Brief
In the listing that follows, the lines starting at the one containing "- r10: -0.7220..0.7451" and ending at the one containing "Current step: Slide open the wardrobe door" are to be returned exactly, both boundary lines included, and no others.

Data supplied
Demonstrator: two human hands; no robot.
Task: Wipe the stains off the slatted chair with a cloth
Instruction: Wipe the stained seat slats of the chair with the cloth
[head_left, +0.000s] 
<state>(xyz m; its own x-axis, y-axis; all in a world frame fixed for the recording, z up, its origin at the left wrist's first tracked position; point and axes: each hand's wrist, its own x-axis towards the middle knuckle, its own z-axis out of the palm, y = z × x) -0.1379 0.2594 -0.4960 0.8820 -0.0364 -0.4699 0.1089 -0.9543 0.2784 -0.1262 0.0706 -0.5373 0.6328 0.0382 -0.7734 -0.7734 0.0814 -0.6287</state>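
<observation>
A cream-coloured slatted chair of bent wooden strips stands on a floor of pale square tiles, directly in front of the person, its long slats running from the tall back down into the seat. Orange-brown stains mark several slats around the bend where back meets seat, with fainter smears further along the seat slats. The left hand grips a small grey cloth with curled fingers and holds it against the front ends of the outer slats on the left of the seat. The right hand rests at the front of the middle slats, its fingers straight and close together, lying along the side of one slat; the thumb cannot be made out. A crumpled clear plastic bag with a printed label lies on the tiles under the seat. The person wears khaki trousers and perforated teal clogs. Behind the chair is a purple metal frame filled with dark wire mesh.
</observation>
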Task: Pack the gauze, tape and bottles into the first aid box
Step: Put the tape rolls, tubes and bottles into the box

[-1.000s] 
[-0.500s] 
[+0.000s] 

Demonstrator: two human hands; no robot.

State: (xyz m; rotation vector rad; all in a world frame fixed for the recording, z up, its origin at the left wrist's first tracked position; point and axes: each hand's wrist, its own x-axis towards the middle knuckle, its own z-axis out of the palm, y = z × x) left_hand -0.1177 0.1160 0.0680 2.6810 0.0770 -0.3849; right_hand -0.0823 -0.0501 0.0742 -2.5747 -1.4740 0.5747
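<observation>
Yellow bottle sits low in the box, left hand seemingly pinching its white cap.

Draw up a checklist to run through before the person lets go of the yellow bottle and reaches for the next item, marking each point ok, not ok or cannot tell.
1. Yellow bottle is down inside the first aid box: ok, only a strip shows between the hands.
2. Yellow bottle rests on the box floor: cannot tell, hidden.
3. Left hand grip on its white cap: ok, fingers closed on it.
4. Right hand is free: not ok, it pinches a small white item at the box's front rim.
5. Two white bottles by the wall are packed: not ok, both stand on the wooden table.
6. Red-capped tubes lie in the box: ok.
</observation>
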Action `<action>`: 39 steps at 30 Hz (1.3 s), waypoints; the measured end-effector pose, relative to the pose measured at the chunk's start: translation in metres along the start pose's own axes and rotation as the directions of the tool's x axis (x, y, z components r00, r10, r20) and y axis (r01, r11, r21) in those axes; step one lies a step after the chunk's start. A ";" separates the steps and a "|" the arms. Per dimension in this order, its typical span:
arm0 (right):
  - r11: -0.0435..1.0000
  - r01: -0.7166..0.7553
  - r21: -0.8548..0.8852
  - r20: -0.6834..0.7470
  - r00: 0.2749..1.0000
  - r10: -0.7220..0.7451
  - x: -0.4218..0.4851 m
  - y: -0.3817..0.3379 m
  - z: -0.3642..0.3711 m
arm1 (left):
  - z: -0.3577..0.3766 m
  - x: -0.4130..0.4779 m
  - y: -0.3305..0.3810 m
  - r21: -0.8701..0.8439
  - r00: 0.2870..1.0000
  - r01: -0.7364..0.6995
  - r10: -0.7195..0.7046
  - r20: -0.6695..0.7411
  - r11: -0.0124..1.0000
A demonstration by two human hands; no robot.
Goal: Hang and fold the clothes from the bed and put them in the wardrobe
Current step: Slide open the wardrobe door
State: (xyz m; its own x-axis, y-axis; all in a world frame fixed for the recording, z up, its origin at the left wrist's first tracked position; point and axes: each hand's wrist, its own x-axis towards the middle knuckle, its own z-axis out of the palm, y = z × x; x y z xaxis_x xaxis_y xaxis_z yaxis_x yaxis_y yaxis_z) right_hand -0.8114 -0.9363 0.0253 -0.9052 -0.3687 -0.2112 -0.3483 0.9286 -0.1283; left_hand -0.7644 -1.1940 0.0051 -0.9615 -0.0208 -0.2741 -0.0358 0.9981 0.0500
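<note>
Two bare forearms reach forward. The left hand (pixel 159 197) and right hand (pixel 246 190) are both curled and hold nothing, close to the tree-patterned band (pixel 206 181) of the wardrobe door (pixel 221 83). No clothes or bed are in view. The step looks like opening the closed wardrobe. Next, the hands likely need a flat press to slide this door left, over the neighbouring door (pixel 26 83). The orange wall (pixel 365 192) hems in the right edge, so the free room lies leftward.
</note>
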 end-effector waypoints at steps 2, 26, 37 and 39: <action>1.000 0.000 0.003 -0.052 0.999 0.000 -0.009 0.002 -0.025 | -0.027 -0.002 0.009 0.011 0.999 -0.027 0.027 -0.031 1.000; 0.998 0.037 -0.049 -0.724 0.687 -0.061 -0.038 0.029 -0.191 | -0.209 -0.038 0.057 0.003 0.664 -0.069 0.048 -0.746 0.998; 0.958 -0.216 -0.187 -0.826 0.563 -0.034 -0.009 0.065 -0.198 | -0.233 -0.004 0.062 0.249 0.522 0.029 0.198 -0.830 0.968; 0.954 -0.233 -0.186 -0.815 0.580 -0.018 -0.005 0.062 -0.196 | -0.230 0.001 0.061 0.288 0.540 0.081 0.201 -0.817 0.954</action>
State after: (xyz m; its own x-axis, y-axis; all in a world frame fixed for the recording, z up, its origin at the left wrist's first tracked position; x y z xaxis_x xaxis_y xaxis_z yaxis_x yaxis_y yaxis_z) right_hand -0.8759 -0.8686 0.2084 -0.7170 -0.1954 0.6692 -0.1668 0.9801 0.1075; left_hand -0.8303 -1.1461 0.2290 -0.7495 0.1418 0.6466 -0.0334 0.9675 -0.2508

Response box
  - r10: -0.7220..0.7451
  - x: -0.4218..0.4851 m
  - y: -0.3817..0.3379 m
  - z: -0.3642..0.3711 m
arm1 (left):
  - z: -0.3577..0.3766 m
  - x: -0.4130..0.4779 m
  - y: -0.3305..0.3810 m
  - r21: -0.8701..0.8439
  - r00: 0.2870..1.0000
  - r01: -0.7364..0.6995
  - r10: -0.7195..0.7046
  - r20: -0.6695..0.7411
  - r11: -0.0124..1.0000
A demonstration by two human hands; no robot.
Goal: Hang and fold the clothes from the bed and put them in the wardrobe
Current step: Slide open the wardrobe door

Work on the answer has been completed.